House debates

Thursday, 6 June 2024

Bills

Appropriation Bill (No. 1) 2024-2025; Consideration in Detail

10:39 am

Photo of Ted O'BrienTed O'Brien (Fairfax, Liberal Party, Shadow Minister for Climate Change and Energy) Share this | Hansard source

I acknowledge the minister, who's in the Federation Chamber with us here today. The minister has just raised a few points. Firstly, he spoke about electricity. What was interesting though was that he is celebrating the fact that a report has come out where the operator thinks there may not be blackouts this winter. It goes to the precarious nature of our electricity grid that we have the minister of this country coming into the chamber and celebrating the fact that, in what is a developed country, the lights might stay on. That's how bad this has become.

We do know, though, that only two weeks ago the operator put out a different report, saying that there is a heightened risk of blackouts this coming summer. The minister was silent about the operator's view in that regard. The minister continues to do this. He will deflect and cherrypick data in the hope of telling a good story. He suggests that everything is going swimmingly well with regard to supply. But we know that all major energy experts in this country are calling out the problem we have with a lack of supply, which not only risks the lights going out but is, of course, driving prices up. He talks about wanting the coalition to release its energy policy, but I note that the Labor Party released its Powering Australia plan in the December before the election, giving the Australian public very little time to consider it. By the way, the modelling there suggested a $275 reduction in household power bills, which I'll come to shortly.

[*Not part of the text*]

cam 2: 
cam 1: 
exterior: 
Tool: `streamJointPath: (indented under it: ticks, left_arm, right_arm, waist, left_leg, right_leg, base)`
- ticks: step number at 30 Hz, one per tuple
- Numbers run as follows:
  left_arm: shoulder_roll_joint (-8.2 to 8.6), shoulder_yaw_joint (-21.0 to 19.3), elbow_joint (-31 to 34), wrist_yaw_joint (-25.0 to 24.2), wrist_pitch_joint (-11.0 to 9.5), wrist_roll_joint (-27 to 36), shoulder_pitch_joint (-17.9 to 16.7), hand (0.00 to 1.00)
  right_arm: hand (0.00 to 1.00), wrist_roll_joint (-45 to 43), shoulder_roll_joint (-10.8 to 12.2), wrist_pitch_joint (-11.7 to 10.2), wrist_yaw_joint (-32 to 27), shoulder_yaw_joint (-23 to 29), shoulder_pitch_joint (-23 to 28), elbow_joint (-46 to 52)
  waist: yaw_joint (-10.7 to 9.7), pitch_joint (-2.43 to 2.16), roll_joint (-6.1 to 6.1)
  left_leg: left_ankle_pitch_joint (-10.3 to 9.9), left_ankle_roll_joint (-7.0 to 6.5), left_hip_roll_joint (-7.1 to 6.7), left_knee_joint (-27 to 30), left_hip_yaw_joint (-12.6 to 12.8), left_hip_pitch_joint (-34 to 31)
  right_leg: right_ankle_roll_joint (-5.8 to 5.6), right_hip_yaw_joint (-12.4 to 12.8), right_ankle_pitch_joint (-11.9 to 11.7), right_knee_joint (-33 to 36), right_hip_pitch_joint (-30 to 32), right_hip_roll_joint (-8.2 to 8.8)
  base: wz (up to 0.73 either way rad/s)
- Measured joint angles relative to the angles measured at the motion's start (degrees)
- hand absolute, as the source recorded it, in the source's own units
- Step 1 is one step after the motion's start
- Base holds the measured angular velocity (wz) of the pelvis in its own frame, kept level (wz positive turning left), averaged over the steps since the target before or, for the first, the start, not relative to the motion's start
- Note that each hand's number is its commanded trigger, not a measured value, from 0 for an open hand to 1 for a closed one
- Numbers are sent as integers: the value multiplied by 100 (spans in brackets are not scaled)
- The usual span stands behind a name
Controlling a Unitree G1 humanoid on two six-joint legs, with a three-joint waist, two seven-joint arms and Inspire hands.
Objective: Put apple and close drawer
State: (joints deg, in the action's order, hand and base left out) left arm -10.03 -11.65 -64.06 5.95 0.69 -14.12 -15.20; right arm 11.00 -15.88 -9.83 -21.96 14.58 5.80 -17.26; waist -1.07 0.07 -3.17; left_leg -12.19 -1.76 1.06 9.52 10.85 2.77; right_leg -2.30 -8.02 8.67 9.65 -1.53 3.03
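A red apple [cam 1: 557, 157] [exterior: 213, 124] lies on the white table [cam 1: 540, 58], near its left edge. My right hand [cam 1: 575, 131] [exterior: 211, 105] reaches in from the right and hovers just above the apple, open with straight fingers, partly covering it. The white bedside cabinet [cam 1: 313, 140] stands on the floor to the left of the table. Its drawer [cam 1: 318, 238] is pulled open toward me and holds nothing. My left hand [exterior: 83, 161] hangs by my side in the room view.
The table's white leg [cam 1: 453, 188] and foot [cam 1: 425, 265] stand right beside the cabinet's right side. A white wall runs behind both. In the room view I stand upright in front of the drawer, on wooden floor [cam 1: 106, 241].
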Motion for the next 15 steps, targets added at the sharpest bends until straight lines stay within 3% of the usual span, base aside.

Lastly, there is the vehicle efficiency standard, to which the minister just referred. Again, it totally missed the opportunity to get the balance right between price, choice and emissions reduction, and that is why we have seen Australians very concerned about the inevitable increase in the purchase price of vehicles. This is something, again, that the minister has failed to furnish modelling on to suggest otherwise. The only modelling he has furnished suggests electricity prices will continue to come down for those who do rightly opt for the choice, if they wish, to have EVs. That's the only modelling that has suggested that electricity prices are going down.

We've now had two years of the Albanese Labor government, and the dangerous state of the climate and energy agenda suggests things are only going from bad to worse. A $275 reduction in household power bills was promised by the Labor Party ahead of the last election. We now know, because the regulator has revealed the prices of electricity for next year, that some households will be paying up to $1,000 more than what Labor had promised them. To this day, this minister in the chamber has refused to acknowledge what was an untruth, and he continues to perpetrate and peddle a false prophecy of those prices coming down.

Secondly, they promised a reliable grid, more stability. But what we saw—again, the operator suggests we might have blackouts as soon as this summer—only two weeks ago, was an extension of the largest coal-fired power station in New South Wales. Why? It's because this minister's policy has not delivered and the reliability of the grid is in great danger.

Thirdly, we have renewables—82 per cent renewables by 2030. Even the most fervent supporters of renewables suggest that that is running at less than half the electric vehicles target, which is 89 per cent of all new sales of vehicles by 2030 being electric vehicles. His own department suggests that it will be 29 per cent. Social licence—we have 92 per cent of people in regional communities saying that they are not happy with the community consultation under this government for the rollout of transmission lines and renewables. There's the 43 per cent emissions reduction target by 2030. Nobody, other than the minister himself, thinks that this is a possibility.

On every single KPI that this minister and this government have set for themselves—every single one—they are failing, which leads to a very simple question that I wish to put to the minister today: given the government has failed to deliver on any of its climate energy targets, will the minister stop pursuing an all-eggs-in-one-basket renewables-only approach and instead embrace a technology-agnostic approach, one that seeks to have a balanced energy mix, which is what we are seeing with peer nations across the world who are doing it successfully?